**Prompt:** Using the data below, return the stretch from the line that contains "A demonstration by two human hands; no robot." through the line that contains "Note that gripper", both included, exactly as it stands and nothing beyond it.

**Collected data:**
=-=-=

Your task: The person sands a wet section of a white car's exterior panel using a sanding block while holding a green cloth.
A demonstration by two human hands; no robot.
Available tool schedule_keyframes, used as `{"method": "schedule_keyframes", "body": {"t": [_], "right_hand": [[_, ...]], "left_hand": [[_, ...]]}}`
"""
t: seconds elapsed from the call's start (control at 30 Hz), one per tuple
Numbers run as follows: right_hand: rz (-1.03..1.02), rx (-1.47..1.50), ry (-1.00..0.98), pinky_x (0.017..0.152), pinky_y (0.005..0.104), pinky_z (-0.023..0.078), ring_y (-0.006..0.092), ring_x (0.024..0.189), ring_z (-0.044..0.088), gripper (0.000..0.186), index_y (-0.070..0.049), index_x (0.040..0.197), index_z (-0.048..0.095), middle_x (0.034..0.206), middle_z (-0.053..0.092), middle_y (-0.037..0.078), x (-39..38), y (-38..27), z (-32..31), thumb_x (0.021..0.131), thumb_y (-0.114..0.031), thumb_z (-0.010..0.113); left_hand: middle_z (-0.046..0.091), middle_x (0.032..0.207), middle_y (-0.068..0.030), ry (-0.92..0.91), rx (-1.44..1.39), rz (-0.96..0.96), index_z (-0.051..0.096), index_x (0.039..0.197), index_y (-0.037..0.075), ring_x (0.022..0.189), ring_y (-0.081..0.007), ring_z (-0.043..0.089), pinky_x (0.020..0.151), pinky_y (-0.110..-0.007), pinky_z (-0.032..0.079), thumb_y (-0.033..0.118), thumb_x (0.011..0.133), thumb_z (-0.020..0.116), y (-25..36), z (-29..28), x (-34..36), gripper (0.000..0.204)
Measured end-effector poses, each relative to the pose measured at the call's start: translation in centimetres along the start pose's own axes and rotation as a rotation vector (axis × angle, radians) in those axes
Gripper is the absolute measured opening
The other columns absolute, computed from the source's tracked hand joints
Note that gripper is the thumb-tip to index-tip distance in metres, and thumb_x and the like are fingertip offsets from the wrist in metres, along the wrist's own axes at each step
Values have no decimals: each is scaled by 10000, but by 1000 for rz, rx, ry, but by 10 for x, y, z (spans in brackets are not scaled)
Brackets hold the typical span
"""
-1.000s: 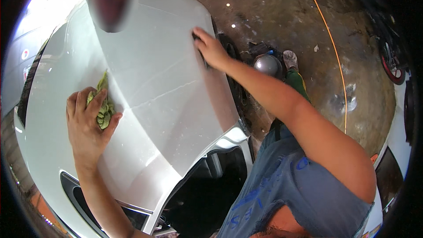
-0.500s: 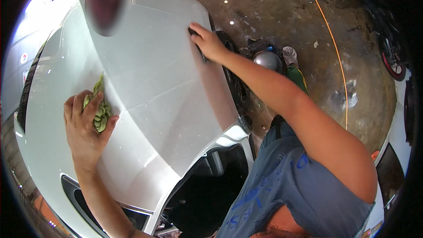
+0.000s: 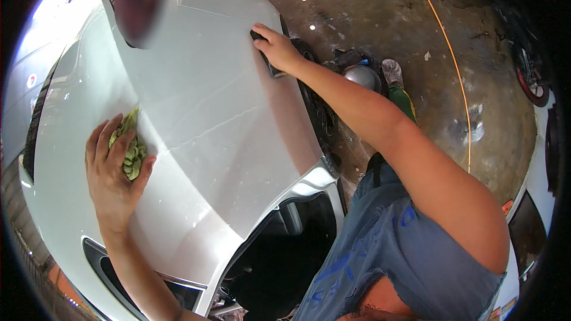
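Blue lettering crosses the grey shirt [image 3: 410, 255], closest to view. Beyond it, the left hand [image 3: 113, 169] has its fingers curled over a bunched green cloth [image 3: 135, 157] on the white car [image 3: 196, 95], well inside the panel's edges. Farther out, the right hand [image 3: 278, 50] grips a dark block [image 3: 256, 35] near the panel's right edge. Past that edge, brown floor [image 3: 380, 12] stretches wide beneath an orange cord [image 3: 450, 44].

A crumpled yellow-green cloth [image 3: 135, 159] is partly hidden by the left fingers [image 3: 122, 147]. A slim black block [image 3: 274, 71] is partly covered by the right fingers [image 3: 264, 31]. A dark-red oval [image 3: 141, 9] is blurred.
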State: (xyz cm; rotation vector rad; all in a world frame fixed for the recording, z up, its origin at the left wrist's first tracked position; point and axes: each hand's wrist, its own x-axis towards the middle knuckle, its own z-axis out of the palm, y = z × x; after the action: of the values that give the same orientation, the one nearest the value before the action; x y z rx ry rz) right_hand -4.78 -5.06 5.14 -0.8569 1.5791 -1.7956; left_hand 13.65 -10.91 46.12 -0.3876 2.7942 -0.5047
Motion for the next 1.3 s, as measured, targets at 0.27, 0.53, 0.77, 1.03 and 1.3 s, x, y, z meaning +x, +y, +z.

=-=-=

**Written response:**
A demonstration by two human hands; no robot.
Available tool schedule_keyframes, used as `{"method": "schedule_keyframes", "body": {"t": [_], "right_hand": [[_, ...]], "left_hand": [[_, ...]]}}`
"""
t: seconds elapsed from the call's start (control at 30 Hz), one per tuple
Numbers run as follows: right_hand: rz (-1.03..1.02), rx (-1.47..1.50), ry (-1.00..0.98), pinky_x (0.017..0.152), pinky_y (0.005..0.104), pinky_z (-0.023..0.078), ring_y (-0.006..0.092), ring_x (0.024..0.189), ring_z (-0.044..0.088), gripper (0.000..0.186), index_y (-0.070..0.049), index_x (0.040..0.197), index_z (-0.048..0.095), middle_x (0.034..0.206), middle_z (-0.053..0.092), middle_y (-0.037..0.078), x (-39..38), y (-38..27), z (-32..31), thumb_x (0.021..0.131), thumb_y (-0.114..0.031), thumb_z (-0.010..0.113); left_hand: middle_z (-0.046..0.091), middle_x (0.032..0.207), middle_y (-0.068..0.030), ry (-0.92..0.91), rx (-1.44..1.39), rz (-0.96..0.96), index_z (-0.051..0.096), index_x (0.039..0.197), index_y (-0.037..0.075), ring_x (0.022..0.189), ring_y (-0.081..0.007), ring_z (-0.043..0.089), pinky_x (0.020..0.151), pinky_y (-0.110..-0.007), pinky_z (-0.032..0.079), thumb_y (-0.033..0.118), thumb_x (0.011..0.133), thumb_z (-0.020..0.116), y (-25..36), z (-29..28), x (-34..36), gripper (0.000..0.204)
Measured end-effector poses, each relative to the pose measured at the call's start: translation in centimetres along the start pose's own axes and rotation as a rotation vector (axis × angle, radians) in those axes
Gripper is the absolute measured opening
The other columns absolute, computed from the source's tracked hand joints
Note that gripper is the thumb-tip to index-tip distance in metres, and thumb_x and the like are fingertip offsets from the wrist in metres, along the wrist's own axes at each step

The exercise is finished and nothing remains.